Please find all lines in the data that hold the string "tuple" and copy them.

▶ _MATERIAL FOR THIS EXERCISE_
━━━━━━━━━━

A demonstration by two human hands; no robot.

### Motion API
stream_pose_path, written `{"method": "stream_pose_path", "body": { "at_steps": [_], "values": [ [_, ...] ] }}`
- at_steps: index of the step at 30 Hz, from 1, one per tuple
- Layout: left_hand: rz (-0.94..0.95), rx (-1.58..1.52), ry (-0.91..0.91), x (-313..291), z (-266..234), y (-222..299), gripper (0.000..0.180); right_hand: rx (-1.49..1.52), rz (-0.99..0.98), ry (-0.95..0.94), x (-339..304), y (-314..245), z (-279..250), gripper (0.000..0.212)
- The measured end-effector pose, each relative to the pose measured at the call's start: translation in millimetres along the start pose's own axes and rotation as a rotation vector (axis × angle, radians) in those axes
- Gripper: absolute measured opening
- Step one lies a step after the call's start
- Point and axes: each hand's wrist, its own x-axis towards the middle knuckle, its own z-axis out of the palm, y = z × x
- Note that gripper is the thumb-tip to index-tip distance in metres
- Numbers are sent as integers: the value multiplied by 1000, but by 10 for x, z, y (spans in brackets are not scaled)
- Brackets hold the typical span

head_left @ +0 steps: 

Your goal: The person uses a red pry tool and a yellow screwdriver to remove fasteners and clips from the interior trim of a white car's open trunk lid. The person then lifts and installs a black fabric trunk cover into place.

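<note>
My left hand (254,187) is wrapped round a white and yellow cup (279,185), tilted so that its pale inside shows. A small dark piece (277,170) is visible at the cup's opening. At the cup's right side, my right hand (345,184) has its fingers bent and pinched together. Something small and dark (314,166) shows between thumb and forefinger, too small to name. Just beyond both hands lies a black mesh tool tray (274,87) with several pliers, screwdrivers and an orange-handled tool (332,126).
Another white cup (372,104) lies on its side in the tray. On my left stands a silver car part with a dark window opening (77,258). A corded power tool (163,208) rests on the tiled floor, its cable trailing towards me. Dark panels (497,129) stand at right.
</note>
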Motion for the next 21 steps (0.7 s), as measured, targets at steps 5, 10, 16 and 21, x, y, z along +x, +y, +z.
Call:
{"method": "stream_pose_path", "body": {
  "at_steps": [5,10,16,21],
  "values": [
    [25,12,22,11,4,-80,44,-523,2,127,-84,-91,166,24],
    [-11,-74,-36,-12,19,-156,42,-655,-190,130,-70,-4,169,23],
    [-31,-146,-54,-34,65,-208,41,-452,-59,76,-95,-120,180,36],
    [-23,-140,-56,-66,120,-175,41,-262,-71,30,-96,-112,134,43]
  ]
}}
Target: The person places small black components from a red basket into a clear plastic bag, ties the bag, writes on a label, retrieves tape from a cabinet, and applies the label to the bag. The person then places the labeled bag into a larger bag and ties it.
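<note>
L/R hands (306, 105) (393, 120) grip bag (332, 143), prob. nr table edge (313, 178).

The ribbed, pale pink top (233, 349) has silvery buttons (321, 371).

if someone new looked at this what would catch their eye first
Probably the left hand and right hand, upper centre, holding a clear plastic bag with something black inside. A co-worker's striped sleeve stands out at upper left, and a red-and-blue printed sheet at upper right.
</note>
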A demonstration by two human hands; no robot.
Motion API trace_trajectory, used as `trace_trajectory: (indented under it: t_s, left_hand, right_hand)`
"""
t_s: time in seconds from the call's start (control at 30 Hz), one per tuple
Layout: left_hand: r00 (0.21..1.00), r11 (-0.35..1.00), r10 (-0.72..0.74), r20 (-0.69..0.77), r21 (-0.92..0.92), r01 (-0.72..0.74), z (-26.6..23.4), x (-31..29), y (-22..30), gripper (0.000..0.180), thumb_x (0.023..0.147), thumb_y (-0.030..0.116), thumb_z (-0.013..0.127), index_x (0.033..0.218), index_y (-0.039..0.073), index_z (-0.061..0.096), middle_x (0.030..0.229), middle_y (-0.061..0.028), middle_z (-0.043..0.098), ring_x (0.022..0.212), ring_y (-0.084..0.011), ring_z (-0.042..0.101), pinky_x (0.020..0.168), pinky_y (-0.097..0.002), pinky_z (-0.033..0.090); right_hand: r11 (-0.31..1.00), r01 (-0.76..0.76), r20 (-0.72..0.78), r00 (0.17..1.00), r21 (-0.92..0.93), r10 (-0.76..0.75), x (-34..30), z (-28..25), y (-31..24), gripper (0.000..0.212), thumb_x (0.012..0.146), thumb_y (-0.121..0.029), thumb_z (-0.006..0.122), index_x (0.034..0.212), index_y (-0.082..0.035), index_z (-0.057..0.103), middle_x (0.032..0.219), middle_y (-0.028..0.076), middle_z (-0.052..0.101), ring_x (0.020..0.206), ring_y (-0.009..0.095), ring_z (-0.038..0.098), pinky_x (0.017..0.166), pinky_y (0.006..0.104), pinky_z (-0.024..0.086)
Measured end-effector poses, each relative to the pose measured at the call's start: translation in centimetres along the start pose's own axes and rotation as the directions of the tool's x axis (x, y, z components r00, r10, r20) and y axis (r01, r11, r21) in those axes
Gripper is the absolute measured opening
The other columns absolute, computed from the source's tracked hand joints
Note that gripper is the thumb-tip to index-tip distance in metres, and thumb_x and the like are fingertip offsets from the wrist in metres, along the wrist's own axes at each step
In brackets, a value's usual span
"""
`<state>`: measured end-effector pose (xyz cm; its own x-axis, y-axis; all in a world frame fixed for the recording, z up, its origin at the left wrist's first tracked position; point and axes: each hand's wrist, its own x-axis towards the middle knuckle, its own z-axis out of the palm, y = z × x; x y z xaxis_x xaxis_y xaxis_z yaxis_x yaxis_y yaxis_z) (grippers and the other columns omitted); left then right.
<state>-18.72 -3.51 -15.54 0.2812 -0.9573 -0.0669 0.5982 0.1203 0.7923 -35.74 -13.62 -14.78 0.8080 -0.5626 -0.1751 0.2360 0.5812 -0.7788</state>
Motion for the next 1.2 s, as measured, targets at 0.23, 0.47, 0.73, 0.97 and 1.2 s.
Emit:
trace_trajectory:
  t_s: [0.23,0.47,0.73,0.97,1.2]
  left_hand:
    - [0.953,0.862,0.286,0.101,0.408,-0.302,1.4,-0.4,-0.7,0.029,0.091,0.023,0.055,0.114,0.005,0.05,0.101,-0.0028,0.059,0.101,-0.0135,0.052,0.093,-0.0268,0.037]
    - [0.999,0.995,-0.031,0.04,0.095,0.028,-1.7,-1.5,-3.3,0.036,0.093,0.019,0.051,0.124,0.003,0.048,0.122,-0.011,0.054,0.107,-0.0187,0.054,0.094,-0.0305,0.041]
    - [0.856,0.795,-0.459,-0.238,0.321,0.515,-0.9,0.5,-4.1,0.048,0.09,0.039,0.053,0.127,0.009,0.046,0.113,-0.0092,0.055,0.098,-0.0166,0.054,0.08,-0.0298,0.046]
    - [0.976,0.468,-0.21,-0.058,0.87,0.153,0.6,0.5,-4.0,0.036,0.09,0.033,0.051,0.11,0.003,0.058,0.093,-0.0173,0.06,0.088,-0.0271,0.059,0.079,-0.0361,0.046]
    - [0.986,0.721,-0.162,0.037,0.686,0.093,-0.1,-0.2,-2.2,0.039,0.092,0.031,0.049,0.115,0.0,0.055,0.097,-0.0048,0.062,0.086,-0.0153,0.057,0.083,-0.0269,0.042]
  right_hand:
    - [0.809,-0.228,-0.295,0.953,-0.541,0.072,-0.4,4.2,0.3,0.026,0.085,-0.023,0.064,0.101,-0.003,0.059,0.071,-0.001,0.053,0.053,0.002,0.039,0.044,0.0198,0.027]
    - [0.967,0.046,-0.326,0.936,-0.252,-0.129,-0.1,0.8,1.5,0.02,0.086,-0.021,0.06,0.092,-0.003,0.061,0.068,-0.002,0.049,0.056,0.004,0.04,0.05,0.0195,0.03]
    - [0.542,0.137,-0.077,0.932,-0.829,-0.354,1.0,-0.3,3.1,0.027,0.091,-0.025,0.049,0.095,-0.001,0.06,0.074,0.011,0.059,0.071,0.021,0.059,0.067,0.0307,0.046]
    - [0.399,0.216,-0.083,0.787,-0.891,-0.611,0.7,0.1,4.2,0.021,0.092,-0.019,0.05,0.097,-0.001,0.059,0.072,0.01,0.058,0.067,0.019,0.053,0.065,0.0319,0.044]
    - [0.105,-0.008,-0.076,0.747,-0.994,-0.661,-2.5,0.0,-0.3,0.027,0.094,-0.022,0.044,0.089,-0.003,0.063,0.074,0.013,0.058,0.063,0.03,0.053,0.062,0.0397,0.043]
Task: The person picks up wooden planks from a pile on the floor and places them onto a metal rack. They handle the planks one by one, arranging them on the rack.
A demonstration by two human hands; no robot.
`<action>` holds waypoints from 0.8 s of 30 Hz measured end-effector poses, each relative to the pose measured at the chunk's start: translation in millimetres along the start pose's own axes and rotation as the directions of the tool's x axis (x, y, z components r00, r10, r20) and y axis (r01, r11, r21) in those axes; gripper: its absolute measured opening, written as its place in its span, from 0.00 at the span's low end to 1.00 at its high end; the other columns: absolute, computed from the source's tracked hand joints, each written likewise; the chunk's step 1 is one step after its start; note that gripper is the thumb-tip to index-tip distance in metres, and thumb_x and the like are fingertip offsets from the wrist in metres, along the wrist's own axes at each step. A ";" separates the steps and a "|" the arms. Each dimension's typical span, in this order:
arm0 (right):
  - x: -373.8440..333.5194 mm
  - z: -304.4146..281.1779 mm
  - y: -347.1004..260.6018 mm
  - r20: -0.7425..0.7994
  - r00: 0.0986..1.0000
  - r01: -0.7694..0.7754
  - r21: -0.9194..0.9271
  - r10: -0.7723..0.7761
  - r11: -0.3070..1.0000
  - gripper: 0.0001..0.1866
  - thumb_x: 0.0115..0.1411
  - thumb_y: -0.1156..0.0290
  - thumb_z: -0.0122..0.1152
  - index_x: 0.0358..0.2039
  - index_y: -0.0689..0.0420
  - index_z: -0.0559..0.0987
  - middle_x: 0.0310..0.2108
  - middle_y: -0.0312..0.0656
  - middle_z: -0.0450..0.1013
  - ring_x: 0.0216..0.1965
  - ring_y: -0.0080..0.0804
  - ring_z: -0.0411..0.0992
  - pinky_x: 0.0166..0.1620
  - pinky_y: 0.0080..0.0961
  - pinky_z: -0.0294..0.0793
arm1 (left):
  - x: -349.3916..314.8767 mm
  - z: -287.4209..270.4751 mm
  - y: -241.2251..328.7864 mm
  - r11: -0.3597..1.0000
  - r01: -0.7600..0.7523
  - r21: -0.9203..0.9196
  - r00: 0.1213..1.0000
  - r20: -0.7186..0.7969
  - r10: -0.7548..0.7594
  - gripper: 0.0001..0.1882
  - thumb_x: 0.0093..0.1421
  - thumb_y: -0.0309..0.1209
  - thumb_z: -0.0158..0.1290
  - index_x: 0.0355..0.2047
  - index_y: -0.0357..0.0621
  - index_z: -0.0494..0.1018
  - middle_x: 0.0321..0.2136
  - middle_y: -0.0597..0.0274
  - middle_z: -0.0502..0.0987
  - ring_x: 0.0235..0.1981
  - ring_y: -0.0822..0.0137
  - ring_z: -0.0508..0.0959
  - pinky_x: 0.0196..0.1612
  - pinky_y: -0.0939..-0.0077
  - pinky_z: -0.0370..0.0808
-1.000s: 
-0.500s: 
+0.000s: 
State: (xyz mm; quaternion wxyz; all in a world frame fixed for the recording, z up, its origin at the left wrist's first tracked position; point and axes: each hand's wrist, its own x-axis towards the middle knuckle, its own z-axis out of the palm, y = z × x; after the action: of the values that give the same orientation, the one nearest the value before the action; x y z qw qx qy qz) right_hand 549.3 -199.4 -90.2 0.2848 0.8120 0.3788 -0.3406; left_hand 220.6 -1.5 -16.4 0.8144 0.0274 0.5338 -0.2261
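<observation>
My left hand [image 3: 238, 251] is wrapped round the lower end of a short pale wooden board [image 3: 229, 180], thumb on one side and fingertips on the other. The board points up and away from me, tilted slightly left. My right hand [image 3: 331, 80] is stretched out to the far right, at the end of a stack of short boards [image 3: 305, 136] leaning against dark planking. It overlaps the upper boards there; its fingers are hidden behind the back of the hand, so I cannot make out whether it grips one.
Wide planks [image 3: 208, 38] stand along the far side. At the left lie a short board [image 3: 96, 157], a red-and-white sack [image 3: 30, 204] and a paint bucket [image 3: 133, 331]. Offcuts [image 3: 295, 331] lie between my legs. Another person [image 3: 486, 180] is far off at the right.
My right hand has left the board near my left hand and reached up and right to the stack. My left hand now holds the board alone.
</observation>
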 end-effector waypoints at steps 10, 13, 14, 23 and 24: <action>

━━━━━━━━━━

▶ _EXERCISE RESPONSE_
- at_steps: index of the step at 30 Hz, from 1, one per tuple
t_s: time in seconds from the call's start (control at 30 Hz), one per tuple

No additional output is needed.